START DATASET EXTRACT

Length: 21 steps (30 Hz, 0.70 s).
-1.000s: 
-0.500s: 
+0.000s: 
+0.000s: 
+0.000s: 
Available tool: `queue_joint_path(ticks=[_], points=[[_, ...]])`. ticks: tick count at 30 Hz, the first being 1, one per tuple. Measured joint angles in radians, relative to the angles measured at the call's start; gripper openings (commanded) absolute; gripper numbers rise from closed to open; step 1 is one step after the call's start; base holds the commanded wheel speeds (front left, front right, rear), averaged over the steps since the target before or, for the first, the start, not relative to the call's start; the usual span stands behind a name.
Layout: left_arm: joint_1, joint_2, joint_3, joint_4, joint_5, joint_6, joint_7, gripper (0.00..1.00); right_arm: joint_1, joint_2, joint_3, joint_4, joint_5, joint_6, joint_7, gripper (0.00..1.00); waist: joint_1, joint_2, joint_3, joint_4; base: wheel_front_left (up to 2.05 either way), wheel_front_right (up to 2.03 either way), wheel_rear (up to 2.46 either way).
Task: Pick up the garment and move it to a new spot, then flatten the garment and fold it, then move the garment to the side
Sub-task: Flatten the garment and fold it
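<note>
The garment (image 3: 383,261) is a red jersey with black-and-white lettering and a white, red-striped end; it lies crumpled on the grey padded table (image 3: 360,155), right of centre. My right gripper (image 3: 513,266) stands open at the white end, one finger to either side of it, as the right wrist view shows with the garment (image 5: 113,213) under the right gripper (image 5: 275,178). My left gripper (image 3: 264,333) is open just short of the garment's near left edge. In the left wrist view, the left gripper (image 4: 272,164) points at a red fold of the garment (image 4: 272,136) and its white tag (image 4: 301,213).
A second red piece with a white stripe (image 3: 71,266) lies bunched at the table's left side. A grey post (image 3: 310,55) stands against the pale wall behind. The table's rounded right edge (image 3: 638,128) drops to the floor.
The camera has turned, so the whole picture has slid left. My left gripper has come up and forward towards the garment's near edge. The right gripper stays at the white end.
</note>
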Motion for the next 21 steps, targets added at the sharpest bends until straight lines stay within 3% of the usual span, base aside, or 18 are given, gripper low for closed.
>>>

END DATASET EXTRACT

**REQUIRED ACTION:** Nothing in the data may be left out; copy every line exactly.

**RESPONSE AREA:**
Length: 21 steps (30 Hz, 0.70 s).
-1.000s: 
-0.500s: 
+0.000s: 
+0.000s: 
+0.000s: 
Available tool: `queue_joint_path(ticks=[_], points=[[_, ...]])`. ticks: tick count at 30 Hz, the first being 1, one per tuple. Measured joint angles in radians, relative to the angles measured at the call's start; gripper openings (commanded) absolute; gripper numbers rise from closed to open; step 1 is one step after the call's start; base holds the commanded wheel speeds (front left, front right, rear), averaged over the steps since the target before or, for the first, the start, not relative to the call's start; the usual span stands behind a name.
Layout: left_arm: joint_1, joint_2, joint_3, joint_4, joint_5, joint_6, joint_7, gripper (0.00..1.00); right_arm: joint_1, joint_2, joint_3, joint_4, joint_5, joint_6, joint_7, gripper (0.00..1.00); waist: joint_1, joint_2, joint_3, joint_4; base: wheel_front_left (up to 2.05 either way), wheel_front_right (up to 2.03 either way), wheel_rear (up to 2.46 either way).
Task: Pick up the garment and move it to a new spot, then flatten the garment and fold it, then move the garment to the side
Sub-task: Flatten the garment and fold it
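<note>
The garment (image 3: 383,261) is a red jersey with black-and-white lettering and a white, red-striped end; it lies crumpled on the grey padded table (image 3: 360,155), right of centre. My right gripper (image 3: 513,266) stands open at the white end, one finger to either side of it, as the right wrist view shows with the garment (image 5: 113,213) under the right gripper (image 5: 275,178). My left gripper (image 3: 264,333) is open just short of the garment's near left edge. In the left wrist view, the left gripper (image 4: 272,164) points at a red fold of the garment (image 4: 272,136) and its white tag (image 4: 301,213).
A second red piece with a white stripe (image 3: 71,266) lies bunched at the table's left side. A grey post (image 3: 310,55) stands against the pale wall behind. The table's rounded right edge (image 3: 638,128) drops to the floor.
The camera has turned, so the whole picture has slid left. My left gripper has come up and forward towards the garment's near edge. The right gripper stays at the white end.
</note>
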Motion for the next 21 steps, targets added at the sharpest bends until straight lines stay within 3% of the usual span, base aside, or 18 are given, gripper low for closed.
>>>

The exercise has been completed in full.